Jennifer Mendelsohn: I walked in, and there's just no way to express what it was like. There were probably 300 people there. And you know, we normally do a potluck dinner. And I looked and there was, you know, there was no room to put down all the food, there was no prayer books, there were people, you know, just packed in. And I remember seeing the faces of neighbors of ours, non Jewish neighbors, and I immediately just got so overcome, and they just sort of smiled at me. And just to know that they had taken the time on a Friday night just to say, we care, and we're here with you. It was unbelievably powerful.
Manya Brachear Pashman: Clergy and congregants from across different religious traditions helped light memorial candles for the 11 victims in Pittsburgh and the congregation sang “We Shall Overcome.”
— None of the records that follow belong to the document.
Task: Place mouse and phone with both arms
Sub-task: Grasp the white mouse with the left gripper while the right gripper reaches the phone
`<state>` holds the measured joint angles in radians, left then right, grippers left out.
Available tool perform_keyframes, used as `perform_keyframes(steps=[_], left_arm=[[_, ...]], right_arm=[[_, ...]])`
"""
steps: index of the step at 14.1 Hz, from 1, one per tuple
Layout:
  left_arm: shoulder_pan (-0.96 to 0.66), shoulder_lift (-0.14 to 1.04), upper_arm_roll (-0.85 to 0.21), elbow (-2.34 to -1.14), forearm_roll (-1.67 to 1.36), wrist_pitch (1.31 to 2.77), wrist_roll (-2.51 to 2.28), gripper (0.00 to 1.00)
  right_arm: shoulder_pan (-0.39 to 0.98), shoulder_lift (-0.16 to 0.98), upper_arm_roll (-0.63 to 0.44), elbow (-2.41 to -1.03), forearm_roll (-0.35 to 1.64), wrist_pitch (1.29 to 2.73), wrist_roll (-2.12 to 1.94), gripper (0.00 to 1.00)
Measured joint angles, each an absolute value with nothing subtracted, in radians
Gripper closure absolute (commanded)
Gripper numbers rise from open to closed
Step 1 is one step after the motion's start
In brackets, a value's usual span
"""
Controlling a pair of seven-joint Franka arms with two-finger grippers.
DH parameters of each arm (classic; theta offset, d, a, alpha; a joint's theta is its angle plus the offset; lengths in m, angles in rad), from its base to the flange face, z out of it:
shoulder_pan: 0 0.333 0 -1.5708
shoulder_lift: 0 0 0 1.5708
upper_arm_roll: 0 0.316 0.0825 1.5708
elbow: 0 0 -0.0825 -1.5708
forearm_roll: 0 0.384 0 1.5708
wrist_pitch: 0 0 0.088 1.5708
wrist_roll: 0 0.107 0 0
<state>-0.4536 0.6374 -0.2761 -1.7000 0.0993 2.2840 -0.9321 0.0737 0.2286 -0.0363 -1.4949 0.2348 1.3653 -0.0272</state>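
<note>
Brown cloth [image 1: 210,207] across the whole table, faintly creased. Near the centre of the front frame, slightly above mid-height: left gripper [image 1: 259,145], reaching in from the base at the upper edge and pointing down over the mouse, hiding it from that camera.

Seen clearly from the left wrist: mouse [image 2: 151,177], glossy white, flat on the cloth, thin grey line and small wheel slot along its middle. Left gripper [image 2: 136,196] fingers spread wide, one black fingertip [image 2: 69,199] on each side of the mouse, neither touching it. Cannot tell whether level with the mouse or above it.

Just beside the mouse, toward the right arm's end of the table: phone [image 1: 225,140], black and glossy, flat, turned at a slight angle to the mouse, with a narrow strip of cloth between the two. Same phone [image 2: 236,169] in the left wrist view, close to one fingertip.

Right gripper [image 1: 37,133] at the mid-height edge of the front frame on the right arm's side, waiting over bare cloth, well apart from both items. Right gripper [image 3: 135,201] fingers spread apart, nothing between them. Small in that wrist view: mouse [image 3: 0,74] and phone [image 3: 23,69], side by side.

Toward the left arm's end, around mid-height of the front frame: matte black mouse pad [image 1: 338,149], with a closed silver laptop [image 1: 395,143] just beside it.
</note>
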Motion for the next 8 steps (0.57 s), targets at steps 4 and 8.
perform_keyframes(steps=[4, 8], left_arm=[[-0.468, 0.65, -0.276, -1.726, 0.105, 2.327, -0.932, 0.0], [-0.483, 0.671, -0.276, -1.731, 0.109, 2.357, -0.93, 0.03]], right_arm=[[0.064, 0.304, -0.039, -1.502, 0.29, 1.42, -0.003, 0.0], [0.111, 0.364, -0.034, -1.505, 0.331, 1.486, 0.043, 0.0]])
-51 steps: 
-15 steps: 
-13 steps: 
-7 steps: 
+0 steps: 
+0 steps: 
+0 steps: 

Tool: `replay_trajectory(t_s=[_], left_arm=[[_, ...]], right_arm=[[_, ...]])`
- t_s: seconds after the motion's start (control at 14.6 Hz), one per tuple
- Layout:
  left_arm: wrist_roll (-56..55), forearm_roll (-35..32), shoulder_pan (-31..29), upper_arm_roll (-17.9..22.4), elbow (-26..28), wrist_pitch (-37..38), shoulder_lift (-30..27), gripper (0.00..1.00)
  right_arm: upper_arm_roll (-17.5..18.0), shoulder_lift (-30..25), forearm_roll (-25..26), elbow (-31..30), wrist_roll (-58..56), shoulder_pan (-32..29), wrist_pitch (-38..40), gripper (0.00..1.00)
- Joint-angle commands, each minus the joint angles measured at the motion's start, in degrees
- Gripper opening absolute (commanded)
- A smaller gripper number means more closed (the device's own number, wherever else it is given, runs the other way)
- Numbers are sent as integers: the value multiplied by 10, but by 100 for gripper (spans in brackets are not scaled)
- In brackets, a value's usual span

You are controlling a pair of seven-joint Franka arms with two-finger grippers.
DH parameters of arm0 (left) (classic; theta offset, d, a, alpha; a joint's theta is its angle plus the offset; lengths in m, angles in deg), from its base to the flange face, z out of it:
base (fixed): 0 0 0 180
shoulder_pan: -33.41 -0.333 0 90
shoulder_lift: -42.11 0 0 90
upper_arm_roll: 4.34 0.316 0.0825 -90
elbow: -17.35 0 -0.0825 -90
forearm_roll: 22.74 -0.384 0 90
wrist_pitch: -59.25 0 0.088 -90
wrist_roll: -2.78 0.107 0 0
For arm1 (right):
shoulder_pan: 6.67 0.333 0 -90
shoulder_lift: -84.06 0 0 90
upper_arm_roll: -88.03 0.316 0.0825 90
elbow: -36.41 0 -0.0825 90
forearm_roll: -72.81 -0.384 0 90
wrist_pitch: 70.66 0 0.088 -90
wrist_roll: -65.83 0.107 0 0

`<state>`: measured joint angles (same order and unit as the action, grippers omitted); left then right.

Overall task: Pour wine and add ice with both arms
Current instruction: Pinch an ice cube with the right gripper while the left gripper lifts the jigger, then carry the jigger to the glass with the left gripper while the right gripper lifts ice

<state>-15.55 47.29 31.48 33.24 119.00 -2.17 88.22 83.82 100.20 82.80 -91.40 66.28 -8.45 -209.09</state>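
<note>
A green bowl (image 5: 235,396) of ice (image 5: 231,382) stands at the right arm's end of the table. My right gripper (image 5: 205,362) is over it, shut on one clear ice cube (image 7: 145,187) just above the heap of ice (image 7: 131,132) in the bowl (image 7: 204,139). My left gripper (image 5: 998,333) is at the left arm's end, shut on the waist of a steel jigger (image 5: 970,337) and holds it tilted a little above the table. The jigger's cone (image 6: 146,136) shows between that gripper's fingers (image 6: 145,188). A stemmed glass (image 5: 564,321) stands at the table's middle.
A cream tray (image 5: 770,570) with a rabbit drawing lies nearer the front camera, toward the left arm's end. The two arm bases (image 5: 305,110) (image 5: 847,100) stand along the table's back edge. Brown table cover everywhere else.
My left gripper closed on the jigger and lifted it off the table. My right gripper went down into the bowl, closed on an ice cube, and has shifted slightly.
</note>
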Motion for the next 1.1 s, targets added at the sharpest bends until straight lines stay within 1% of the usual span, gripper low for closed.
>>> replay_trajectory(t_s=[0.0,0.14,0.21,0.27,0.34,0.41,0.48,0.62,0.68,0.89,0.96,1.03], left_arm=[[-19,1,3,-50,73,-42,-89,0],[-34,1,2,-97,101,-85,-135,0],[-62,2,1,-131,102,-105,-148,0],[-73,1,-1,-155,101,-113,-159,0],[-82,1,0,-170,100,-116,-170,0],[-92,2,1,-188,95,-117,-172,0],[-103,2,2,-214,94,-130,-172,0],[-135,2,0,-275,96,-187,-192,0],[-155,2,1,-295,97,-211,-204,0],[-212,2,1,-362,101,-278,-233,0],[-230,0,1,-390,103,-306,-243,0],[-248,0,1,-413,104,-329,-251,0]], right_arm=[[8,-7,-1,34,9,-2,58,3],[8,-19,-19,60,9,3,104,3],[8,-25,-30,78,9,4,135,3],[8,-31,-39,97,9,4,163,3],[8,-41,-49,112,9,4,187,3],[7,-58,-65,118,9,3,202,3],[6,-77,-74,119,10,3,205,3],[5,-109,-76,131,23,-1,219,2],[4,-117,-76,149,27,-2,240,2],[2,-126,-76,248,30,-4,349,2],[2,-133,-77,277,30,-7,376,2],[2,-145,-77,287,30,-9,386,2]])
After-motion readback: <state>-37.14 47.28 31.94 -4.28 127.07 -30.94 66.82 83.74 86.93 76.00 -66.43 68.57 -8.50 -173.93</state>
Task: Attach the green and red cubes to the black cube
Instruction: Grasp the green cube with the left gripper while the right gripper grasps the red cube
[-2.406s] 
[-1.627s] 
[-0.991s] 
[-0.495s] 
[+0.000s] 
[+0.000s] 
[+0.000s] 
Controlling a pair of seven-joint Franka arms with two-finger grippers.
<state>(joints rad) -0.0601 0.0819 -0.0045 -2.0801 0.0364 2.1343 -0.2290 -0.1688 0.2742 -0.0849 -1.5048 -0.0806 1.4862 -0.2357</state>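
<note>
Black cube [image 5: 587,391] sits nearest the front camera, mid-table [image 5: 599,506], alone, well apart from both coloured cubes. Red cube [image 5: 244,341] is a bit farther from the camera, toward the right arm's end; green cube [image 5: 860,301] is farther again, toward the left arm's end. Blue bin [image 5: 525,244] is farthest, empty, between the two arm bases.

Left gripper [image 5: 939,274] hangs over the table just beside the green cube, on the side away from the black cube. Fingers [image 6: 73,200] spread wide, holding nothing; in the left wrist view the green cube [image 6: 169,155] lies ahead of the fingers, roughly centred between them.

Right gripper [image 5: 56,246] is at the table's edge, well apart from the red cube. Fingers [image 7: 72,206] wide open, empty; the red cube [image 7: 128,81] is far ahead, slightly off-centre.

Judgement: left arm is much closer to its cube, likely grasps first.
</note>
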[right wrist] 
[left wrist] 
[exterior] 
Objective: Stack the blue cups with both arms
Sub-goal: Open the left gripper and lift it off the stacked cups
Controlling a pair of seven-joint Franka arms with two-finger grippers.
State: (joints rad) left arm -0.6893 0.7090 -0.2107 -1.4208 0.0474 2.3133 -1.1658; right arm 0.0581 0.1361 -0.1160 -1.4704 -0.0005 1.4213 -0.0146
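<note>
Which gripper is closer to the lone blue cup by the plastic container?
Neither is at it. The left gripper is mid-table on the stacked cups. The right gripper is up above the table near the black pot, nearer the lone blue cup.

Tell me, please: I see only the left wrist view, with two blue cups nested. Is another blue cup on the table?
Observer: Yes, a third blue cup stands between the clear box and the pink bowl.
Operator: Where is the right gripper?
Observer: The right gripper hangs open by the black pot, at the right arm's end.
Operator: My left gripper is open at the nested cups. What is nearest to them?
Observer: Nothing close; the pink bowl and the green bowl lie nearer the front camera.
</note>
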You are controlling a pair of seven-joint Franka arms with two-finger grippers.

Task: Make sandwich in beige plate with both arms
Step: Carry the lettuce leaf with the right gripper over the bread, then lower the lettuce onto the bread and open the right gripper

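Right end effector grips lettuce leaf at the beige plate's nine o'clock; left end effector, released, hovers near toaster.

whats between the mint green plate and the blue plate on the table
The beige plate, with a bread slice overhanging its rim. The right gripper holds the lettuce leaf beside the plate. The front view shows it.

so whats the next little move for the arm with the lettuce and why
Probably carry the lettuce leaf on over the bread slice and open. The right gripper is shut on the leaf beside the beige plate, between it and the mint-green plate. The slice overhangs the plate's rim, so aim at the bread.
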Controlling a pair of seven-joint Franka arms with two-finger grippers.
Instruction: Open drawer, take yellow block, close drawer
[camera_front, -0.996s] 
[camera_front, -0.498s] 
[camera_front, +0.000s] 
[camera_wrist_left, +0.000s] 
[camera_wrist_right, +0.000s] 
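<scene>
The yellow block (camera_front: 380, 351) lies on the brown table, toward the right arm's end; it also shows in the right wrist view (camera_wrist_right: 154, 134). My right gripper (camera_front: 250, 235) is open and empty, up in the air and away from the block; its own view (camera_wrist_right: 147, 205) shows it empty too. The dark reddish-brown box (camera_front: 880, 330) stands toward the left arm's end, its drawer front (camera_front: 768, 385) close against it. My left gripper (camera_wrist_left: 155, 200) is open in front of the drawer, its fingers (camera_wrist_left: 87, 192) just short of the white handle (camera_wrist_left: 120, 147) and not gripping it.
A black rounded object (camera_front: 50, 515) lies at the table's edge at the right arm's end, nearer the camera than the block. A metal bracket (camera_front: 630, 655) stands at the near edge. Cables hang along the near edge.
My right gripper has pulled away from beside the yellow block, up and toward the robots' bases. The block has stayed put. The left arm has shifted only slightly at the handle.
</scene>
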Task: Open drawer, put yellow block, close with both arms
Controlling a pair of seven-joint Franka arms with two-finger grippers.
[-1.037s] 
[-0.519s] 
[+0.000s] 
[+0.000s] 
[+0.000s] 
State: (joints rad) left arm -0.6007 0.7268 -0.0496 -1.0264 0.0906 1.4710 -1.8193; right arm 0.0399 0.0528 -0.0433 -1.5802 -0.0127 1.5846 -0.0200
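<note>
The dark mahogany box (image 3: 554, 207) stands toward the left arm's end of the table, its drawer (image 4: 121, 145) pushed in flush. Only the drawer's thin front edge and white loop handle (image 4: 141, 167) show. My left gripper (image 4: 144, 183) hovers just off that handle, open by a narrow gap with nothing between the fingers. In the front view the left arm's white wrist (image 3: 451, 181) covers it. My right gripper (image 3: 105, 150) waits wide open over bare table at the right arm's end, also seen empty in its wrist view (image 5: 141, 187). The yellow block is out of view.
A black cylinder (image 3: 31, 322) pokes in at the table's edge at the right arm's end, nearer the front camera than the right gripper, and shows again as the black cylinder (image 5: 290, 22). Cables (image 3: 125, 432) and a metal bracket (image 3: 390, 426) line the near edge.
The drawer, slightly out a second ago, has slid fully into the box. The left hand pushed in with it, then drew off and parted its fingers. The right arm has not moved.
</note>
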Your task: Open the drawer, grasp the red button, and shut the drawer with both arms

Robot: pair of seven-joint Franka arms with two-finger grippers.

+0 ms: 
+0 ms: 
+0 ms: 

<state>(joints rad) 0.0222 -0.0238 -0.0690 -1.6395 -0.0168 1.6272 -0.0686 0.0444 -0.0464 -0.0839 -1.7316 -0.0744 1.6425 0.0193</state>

Jennifer Mendelsohn: I feel like every time I go back, I remember how nice it feels to be at synagogue. You always think like, Oh, it's so much easier to just, you know, sit on your couch with your fuzzy slippers. But it's, you know, it's always nice to be there. And all of the rituals are so familiar, you know, lighting candles, and, you know, welcoming the Sabbath bride and all of that, and the songs and it just reminded me that, you know, I'm not a particularly religious person in terms of practice or ritual. But it reminded me that, you know, that's where I come from, those are my people. And it was just very comforting to be in that environment at a time of such tragedy to just be around familiar sounds and smells and sights and all of that.”
Manya Brachear Pashman: For Mendelsohn, 2018 had already been fraught and eye-opening, as she had become the target of online antisemitism because of a political project on Twitter. As someone who deals with the Holocaust on a daily basis, her shock surprised her.
Jennifer Mendelsohn: This event sort of crystallized the sense that, you know, antisemitism was still around and perhaps, you know, coming back with a new fearsome edge… It was very hard to fathom. You know you you spend this much time thinking about the Holocaust and dealing with families shattered by genocide that was, you know, spurred by just hatred. And you think, ‘Well, surely this will never happen again, because everyone understands, and clearly people don't. So it was a very sobering experience to feel threatened again, as an American Jew.
Manya Brachear Pashman: But #ShowUpForShabbat also crystallized that regardless of ideology, color or creed, most of America stood beside the Jewish community in this moment.
Jennifer Mendelsohn: The crowd inside that synagogue was exactly the America that my ancestors came to the U.S. to be a part of, you know, they escaped political discrimination in Eastern Europe, and that's really for me what it was all about and to reinforce that that America exists that helping, kind, inclusive America, in the face of this horrific act of violence and hatred was just really the balm that my soul needed at that moment.